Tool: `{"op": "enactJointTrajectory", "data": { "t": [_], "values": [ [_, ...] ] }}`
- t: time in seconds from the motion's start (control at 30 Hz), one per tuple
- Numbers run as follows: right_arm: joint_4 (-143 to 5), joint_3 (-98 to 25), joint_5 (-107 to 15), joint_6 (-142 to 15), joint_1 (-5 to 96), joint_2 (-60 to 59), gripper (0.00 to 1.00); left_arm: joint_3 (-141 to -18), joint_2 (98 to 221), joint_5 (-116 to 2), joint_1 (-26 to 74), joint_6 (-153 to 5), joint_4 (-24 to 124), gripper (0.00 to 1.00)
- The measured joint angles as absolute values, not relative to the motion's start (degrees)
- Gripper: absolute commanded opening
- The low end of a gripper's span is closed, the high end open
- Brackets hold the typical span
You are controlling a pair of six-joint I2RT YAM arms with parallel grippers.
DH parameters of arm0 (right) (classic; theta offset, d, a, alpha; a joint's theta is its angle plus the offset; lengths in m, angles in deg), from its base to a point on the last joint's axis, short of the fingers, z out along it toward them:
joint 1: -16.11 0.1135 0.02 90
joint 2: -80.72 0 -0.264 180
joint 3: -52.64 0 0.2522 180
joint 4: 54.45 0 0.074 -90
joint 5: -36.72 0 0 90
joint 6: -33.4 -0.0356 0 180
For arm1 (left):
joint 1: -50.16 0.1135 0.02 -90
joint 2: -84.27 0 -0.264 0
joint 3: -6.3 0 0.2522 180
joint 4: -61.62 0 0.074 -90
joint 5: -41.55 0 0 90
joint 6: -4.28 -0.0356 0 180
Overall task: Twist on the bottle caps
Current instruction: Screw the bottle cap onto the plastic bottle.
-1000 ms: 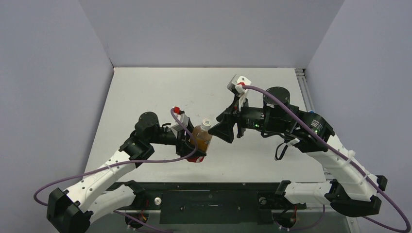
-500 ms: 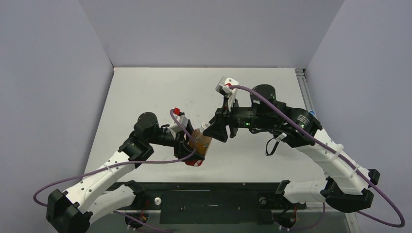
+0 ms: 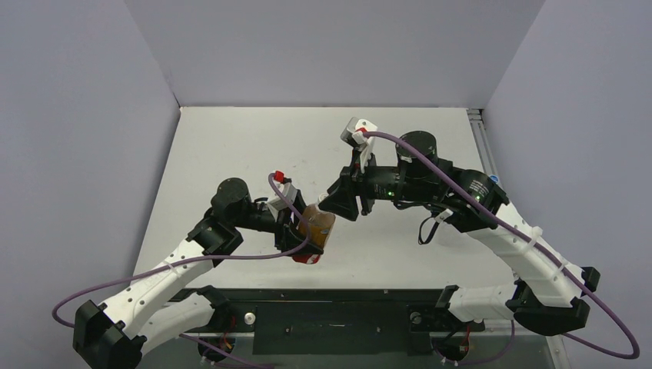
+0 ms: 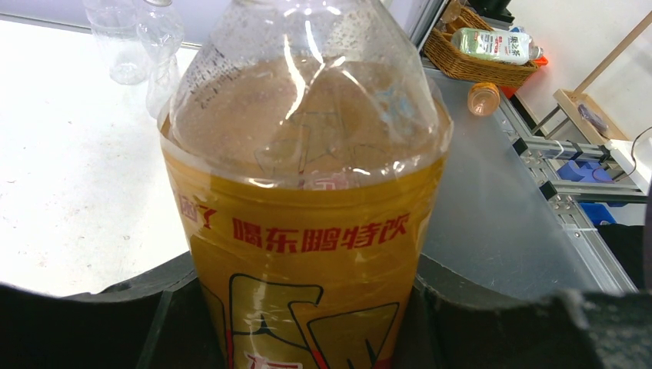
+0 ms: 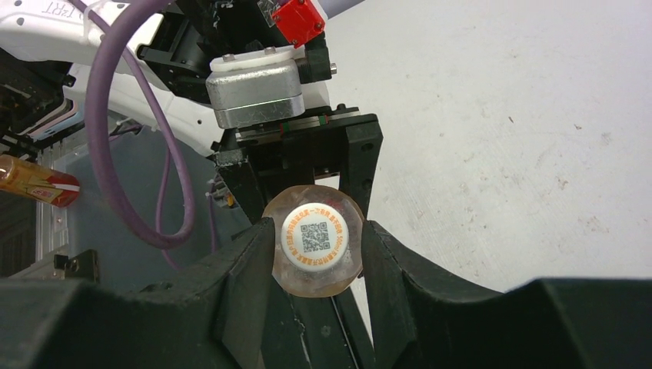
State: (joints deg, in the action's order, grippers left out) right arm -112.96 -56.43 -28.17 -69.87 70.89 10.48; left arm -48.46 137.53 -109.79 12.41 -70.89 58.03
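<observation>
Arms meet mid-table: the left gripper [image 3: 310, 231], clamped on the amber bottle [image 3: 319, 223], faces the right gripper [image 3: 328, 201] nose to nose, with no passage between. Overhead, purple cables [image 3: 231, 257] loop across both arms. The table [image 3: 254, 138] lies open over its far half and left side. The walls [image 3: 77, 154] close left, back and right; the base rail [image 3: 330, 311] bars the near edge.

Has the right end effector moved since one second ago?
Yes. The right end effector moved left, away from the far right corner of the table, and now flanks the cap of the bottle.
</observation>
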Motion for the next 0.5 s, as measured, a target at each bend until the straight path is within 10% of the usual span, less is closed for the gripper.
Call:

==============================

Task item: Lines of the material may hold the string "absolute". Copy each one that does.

Task output:
- The measured joint angles as absolute values, not relative to the motion's start (degrees)
- Gripper: absolute commanded opening

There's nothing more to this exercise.